Sanders and Goldberg are responsible leftists who have spoken up against terrorism. There are many more on the left, myself included, who stand with them. But our impetuous leftist friends are making more noise right now. This illuminates the way that they are populists on the left. Like their rightist counterparts in the Freedom Caucus in Congress, or the Proud Boys in the street, they just want to blow things up. They won’t be successful, because support for Israel is much too entrenched in the institutions of the American state and civil society to allow that to happen.

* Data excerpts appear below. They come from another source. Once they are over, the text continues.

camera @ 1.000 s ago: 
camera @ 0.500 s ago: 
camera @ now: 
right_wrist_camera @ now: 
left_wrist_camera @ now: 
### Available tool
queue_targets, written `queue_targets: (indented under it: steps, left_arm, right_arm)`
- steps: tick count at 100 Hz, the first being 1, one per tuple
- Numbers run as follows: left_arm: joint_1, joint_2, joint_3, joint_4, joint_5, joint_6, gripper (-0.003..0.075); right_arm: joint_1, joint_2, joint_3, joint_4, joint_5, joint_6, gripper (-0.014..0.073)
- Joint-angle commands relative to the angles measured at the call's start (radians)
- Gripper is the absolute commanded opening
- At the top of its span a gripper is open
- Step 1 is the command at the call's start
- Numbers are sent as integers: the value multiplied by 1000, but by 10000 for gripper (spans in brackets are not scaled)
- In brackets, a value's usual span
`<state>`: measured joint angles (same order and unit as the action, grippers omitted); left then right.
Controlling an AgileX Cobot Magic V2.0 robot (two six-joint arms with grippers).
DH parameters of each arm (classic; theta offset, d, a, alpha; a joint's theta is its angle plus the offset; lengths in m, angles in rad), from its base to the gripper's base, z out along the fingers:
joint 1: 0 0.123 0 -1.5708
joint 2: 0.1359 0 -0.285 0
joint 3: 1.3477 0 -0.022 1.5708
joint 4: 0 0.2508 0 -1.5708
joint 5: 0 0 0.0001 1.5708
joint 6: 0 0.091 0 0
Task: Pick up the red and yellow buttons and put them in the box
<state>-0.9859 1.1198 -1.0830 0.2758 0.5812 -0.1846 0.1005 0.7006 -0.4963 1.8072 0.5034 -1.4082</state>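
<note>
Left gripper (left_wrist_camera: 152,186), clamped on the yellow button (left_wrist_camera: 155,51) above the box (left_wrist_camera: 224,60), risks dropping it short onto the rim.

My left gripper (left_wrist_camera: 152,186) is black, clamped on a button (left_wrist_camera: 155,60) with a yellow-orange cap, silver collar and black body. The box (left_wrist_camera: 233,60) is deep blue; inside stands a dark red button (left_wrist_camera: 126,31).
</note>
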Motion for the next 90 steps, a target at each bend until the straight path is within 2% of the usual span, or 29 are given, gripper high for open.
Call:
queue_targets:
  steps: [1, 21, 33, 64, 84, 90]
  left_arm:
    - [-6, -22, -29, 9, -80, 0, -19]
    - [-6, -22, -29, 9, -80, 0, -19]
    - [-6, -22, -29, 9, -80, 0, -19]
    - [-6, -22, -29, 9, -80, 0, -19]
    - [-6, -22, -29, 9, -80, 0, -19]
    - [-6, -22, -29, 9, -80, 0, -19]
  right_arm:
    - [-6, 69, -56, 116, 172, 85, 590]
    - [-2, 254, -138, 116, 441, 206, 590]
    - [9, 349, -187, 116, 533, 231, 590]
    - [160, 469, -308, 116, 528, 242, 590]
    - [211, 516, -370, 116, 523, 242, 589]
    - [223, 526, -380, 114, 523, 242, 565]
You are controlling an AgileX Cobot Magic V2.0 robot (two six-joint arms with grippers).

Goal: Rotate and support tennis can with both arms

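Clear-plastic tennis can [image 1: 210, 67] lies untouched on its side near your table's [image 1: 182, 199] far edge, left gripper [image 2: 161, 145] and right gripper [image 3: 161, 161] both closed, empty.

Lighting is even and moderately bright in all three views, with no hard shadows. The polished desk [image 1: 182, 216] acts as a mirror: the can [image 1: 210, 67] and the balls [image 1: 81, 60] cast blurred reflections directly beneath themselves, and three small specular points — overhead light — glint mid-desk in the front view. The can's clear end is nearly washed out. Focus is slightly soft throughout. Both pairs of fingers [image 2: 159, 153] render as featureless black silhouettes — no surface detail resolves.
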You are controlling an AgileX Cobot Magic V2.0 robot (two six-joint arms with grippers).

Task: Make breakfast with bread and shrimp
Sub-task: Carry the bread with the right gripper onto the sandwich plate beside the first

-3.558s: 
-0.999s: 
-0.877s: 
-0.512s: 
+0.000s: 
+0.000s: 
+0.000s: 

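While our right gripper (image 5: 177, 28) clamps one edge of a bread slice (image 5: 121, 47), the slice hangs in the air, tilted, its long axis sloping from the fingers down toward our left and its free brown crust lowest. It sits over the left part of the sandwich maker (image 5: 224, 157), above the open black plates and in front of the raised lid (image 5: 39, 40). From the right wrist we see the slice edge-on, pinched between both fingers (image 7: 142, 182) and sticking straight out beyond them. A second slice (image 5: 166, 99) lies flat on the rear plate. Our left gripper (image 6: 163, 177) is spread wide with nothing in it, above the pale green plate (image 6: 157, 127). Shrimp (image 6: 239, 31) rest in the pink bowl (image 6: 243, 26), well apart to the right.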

But the big question now is whether the people who want to blow up Israel here and in the Middle East can be left on the margins as “pragmatic leftists” push to achieve a viable two-state solution in Israel-Palestine? And related to that, what exactly would a viable Palestinian state look like today with the West Bank littered with Jewish settlements? Answers to these questions are for another post. In the meantime, do your own homework on these looming questions.

 



[1] Peter Beinart, “The Work of Moral Rebuilding Must Begin Now,” New York Times, October 15 2023  https://www.nytimes.com/2023/10/14/opinion/palestinian-ethical-resistance-answers-grief-and-rage.html

[2] Michelle Goldberg, “The Need for Decency From the American Left,” New York Times, October 15 2023. https://www.nytimes.com/2023/10/12/opinion/columnists/israel-gaza-massacre-left.html

 

Thursday, October 12, 2023

The Israel-Palestine Conflict

 

The Israel-Palestine Conflict

My posts are usually about national identity, populism and racial politics in the United States. But I studied national security and defense policy in graduate school in the late Cold War period. Here is what I wrote to an old friend who asks what we should be thinking after the Hamas attacks on Israel beginning last Saturday.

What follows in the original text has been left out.